Exercise: Records follow. Copy every line with "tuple".

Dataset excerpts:
****************************************

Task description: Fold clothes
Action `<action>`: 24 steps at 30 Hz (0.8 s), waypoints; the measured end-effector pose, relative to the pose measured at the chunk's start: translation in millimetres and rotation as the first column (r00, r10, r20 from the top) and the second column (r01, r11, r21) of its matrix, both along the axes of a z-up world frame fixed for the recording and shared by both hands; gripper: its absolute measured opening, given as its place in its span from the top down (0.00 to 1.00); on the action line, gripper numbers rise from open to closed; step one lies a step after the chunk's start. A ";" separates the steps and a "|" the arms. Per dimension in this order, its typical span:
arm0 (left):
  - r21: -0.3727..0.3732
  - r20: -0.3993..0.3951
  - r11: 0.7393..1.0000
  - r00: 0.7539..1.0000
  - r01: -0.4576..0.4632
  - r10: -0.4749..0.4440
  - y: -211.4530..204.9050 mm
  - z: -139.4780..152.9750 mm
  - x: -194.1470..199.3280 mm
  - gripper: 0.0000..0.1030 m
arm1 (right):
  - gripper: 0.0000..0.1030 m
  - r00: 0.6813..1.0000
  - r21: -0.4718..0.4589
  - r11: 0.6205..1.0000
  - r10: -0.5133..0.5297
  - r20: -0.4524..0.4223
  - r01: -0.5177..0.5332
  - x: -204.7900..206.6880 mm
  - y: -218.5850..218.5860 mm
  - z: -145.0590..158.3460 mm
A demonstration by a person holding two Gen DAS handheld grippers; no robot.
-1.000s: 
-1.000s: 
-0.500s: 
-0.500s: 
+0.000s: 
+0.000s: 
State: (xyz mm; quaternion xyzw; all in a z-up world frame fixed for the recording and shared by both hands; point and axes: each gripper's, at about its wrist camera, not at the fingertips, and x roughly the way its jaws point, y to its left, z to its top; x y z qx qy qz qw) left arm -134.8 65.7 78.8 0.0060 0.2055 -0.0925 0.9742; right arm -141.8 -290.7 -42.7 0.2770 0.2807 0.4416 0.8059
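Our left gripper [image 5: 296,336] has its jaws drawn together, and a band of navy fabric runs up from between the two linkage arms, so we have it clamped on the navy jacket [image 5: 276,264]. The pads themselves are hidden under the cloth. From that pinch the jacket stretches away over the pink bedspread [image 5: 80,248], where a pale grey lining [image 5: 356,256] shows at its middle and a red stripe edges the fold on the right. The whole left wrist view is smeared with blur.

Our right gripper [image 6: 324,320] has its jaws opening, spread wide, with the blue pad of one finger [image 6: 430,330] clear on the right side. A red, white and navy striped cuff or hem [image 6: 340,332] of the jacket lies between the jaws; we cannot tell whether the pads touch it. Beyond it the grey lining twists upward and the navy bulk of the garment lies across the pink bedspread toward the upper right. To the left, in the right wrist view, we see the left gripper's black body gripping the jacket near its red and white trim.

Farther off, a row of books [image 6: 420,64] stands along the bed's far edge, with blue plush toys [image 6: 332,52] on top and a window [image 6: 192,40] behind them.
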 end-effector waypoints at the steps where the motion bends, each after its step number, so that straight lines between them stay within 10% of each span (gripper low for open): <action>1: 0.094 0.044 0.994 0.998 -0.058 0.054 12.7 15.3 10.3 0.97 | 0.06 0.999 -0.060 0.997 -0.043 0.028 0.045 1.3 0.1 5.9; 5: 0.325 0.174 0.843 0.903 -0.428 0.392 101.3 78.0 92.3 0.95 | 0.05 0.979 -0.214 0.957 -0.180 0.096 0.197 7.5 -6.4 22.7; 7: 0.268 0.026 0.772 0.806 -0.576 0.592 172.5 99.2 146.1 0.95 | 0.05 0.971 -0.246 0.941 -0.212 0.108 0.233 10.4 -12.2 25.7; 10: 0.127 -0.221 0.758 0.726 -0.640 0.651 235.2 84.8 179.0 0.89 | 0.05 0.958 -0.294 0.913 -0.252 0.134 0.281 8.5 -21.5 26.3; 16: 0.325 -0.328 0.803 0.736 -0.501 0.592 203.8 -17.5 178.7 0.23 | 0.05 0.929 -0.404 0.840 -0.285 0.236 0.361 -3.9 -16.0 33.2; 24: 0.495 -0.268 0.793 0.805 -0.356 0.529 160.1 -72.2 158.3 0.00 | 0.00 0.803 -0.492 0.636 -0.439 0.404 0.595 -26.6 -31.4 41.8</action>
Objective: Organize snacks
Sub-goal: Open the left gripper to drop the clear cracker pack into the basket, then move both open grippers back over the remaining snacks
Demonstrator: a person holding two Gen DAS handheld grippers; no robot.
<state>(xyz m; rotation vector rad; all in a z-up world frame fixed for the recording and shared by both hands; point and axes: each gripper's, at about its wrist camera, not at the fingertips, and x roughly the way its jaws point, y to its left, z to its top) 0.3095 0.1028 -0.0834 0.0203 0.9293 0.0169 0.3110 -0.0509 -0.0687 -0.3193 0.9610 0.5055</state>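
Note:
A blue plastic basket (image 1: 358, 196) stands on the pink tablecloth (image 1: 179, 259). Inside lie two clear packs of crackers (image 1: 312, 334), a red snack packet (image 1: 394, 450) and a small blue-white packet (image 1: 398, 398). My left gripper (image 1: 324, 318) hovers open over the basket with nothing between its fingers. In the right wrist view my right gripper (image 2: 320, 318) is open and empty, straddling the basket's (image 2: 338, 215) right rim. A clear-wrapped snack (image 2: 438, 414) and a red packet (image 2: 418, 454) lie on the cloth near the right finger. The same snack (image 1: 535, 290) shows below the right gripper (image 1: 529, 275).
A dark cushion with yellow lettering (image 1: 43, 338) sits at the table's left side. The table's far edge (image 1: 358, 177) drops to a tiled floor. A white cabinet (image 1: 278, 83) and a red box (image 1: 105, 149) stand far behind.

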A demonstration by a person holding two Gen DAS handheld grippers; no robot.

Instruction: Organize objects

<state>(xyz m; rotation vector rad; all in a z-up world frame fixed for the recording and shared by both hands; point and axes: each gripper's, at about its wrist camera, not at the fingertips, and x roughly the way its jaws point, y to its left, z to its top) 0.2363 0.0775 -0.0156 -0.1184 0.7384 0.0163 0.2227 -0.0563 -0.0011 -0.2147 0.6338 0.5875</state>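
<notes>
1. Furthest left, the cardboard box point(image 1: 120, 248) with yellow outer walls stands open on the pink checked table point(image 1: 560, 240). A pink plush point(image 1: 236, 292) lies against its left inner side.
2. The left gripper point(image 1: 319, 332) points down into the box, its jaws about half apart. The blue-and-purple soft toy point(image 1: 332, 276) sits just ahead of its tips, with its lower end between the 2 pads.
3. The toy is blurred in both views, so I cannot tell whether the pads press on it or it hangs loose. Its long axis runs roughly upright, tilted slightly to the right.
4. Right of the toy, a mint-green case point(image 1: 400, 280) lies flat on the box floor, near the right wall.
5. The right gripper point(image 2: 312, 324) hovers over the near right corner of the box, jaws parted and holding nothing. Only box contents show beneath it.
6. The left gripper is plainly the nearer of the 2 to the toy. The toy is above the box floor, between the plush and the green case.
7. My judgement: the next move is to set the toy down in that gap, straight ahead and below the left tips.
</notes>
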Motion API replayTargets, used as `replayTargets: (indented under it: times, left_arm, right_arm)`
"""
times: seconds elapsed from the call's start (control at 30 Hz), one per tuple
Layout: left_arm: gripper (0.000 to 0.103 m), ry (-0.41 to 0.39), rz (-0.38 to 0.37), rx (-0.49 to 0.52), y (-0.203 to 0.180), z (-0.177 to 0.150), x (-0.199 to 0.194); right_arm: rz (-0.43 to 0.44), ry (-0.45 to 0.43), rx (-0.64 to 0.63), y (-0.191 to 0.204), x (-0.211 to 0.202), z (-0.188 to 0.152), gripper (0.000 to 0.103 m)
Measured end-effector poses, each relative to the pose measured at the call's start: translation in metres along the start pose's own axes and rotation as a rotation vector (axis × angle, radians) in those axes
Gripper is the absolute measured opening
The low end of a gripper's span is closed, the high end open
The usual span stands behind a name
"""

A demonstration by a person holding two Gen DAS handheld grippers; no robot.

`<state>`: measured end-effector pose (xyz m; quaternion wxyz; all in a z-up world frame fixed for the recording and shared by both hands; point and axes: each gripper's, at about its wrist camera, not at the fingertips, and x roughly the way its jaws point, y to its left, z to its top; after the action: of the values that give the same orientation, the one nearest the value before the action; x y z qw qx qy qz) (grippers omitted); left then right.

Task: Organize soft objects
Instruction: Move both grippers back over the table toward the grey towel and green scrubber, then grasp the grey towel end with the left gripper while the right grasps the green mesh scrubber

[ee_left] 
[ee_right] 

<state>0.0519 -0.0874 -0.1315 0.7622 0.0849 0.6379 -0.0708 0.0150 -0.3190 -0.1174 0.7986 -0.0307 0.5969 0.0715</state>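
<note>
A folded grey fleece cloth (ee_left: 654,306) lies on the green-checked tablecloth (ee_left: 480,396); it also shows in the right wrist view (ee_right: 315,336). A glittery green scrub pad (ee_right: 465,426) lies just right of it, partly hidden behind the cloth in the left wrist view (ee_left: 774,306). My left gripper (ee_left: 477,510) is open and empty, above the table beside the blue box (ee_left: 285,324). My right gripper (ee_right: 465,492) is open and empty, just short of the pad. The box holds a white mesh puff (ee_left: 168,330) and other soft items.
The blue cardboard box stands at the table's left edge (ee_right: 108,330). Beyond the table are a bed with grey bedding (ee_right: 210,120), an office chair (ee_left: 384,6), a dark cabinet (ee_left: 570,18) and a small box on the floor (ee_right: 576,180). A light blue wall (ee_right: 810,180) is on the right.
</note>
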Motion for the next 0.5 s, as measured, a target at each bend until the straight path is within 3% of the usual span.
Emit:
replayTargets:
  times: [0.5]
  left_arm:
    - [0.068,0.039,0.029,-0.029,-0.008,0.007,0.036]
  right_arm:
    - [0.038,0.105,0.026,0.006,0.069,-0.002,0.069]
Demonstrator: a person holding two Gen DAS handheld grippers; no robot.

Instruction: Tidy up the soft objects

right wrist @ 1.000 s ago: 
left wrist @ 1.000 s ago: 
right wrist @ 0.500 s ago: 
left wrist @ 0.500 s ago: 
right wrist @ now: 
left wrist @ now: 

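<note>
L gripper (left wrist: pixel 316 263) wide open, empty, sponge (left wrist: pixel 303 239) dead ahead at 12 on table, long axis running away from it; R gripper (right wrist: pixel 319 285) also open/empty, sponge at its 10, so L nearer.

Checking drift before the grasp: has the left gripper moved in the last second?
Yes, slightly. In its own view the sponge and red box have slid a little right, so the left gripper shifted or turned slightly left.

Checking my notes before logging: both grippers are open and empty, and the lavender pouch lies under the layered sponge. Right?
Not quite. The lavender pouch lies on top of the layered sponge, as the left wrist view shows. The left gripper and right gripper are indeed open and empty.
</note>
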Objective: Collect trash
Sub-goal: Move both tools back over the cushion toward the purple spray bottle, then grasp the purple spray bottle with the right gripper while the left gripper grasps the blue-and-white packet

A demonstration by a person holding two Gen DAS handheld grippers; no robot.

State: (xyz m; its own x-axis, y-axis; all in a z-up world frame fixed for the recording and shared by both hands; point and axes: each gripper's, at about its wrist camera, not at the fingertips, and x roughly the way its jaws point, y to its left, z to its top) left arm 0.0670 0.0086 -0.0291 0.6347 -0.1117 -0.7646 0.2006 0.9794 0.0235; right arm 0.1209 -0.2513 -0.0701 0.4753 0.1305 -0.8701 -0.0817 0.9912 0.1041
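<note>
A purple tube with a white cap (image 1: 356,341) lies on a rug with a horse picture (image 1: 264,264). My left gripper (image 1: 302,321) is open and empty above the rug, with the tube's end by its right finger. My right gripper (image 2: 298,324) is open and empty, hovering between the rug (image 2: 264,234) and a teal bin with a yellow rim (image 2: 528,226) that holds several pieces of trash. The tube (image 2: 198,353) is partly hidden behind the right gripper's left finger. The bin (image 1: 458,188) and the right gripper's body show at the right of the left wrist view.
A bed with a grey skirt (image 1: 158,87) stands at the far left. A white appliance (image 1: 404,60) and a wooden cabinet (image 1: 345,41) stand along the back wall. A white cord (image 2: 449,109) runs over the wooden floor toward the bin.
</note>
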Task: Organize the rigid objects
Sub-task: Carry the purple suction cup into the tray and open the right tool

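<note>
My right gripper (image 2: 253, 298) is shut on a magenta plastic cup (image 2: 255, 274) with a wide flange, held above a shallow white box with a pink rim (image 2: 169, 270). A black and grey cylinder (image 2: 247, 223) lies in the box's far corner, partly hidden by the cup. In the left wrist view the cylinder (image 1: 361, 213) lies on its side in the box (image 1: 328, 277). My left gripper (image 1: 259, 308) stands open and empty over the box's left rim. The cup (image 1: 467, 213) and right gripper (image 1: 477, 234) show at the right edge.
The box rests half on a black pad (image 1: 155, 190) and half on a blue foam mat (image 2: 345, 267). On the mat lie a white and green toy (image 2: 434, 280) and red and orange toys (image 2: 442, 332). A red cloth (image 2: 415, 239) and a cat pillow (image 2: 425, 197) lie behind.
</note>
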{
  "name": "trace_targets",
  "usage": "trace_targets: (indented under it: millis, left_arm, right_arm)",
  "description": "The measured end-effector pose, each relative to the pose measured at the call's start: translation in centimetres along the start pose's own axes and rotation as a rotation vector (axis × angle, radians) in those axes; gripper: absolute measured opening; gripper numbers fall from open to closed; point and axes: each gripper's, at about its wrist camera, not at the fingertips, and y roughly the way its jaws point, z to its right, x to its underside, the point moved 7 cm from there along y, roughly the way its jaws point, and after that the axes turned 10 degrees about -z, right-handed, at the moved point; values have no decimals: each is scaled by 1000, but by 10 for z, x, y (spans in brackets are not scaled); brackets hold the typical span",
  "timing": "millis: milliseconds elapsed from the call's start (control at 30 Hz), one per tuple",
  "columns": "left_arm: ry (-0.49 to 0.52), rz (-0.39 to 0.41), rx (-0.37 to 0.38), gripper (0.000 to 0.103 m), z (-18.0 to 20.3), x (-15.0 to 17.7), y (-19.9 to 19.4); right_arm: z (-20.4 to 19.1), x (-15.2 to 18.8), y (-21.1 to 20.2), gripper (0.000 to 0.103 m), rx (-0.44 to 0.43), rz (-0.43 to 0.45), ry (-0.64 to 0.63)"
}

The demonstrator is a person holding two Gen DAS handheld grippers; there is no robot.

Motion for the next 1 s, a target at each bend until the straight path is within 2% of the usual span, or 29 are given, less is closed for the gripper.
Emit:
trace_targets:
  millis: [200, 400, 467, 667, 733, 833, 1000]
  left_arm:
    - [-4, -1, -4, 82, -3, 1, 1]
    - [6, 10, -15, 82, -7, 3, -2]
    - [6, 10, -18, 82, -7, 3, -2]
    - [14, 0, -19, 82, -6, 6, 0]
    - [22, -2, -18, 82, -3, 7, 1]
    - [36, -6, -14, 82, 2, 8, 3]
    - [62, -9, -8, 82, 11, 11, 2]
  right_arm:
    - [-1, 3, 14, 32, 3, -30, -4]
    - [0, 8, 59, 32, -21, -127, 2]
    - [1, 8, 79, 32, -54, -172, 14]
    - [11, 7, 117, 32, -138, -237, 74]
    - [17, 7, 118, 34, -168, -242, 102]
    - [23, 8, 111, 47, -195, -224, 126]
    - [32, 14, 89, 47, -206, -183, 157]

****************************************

Your solution:
times: seconds elapsed from the call's start (control at 30 Hz), one per tuple
  "timing": "millis: milliseconds elapsed from the call's start (control at 30 Hz), one per tuple",

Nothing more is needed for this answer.